=== Aim of the exercise ===
For every line in the material, print that line exactly.

=== Dataset content ===

Start of Block

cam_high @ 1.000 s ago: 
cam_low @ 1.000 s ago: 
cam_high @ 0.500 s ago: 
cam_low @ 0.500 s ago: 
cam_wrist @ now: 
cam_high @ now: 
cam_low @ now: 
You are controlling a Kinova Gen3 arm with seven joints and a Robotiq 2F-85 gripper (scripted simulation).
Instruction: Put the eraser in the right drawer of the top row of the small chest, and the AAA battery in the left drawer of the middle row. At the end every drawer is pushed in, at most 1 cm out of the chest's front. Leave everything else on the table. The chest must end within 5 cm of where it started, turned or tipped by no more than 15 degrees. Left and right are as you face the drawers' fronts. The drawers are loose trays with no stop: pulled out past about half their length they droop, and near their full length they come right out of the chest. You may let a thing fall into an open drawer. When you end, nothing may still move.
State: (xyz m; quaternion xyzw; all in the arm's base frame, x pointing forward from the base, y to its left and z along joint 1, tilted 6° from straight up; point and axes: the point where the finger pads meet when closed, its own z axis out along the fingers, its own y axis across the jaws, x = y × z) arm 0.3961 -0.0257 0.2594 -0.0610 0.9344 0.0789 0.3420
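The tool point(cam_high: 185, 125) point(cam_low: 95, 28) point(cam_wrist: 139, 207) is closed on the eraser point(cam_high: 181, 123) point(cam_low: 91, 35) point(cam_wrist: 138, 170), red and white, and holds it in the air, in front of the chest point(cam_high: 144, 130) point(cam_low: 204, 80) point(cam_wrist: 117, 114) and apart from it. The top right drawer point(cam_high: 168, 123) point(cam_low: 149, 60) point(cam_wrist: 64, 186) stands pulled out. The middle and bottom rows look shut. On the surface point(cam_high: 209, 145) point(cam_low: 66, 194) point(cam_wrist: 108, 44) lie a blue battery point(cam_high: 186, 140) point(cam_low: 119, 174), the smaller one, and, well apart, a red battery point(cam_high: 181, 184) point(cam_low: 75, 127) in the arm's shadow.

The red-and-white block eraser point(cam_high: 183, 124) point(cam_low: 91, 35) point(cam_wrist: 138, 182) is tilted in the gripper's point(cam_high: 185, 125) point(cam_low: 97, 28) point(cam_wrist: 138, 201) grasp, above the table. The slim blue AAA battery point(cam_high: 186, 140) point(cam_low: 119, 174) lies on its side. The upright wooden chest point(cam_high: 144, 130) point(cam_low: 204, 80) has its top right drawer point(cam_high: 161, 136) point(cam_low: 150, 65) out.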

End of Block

=== Task output ===
cam_high @ 1.000 s ago: 
cam_low @ 1.000 s ago: 
cam_high @ 0.500 s ago: 
cam_low @ 0.500 s ago: 
cam_wrist @ now: 
cam_high @ now: 
cam_low @ now: 
You are controlling a Kinova Gen3 arm with seven joints and a Robotiq 2F-85 gripper (scripted simulation).
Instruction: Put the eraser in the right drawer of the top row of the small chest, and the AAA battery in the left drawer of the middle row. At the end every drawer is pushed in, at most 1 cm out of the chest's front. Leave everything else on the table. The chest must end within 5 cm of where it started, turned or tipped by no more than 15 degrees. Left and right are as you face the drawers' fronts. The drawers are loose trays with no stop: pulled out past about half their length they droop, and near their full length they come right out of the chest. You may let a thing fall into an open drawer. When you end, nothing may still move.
State: (xyz m; quaternion xyzw; all in the arm's base frame, x pointing forward from the base, y to its left and z along joint 1, tilted 6° from straight up; point and axes: the point where the finger pads meet when closed, its own z axis out along the fingers, its own y axis across the jaws, x = y × z) arm 0.3961 -0.0257 0.2594 -0.0610 0.9344 0.0789 0.3420
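The tool point(cam_high: 185, 125) point(cam_low: 95, 28) point(cam_wrist: 139, 207) is closed on the eraser point(cam_high: 181, 123) point(cam_low: 91, 35) point(cam_wrist: 138, 170), red and white, and holds it in the air, in front of the chest point(cam_high: 144, 130) point(cam_low: 204, 80) point(cam_wrist: 117, 114) and apart from it. The top right drawer point(cam_high: 168, 123) point(cam_low: 149, 60) point(cam_wrist: 64, 186) stands pulled out. The middle and bottom rows look shut. On the surface point(cam_high: 209, 145) point(cam_low: 66, 194) point(cam_wrist: 108, 44) lie a blue battery point(cam_high: 186, 140) point(cam_low: 119, 174), the smaller one, and, well apart, a red battery point(cam_high: 181, 184) point(cam_low: 75, 127) in the arm's shadow.

The red-and-white block eraser point(cam_high: 183, 124) point(cam_low: 91, 35) point(cam_wrist: 138, 182) is tilted in the gripper's point(cam_high: 185, 125) point(cam_low: 97, 28) point(cam_wrist: 138, 201) grasp, above the table. The slim blue AAA battery point(cam_high: 186, 140) point(cam_low: 119, 174) lies on its side. The upright wooden chest point(cam_high: 144, 130) point(cam_low: 204, 80) has its top right drawer point(cam_high: 161, 136) point(cam_low: 150, 65) out.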

Nothing else belongs in this output.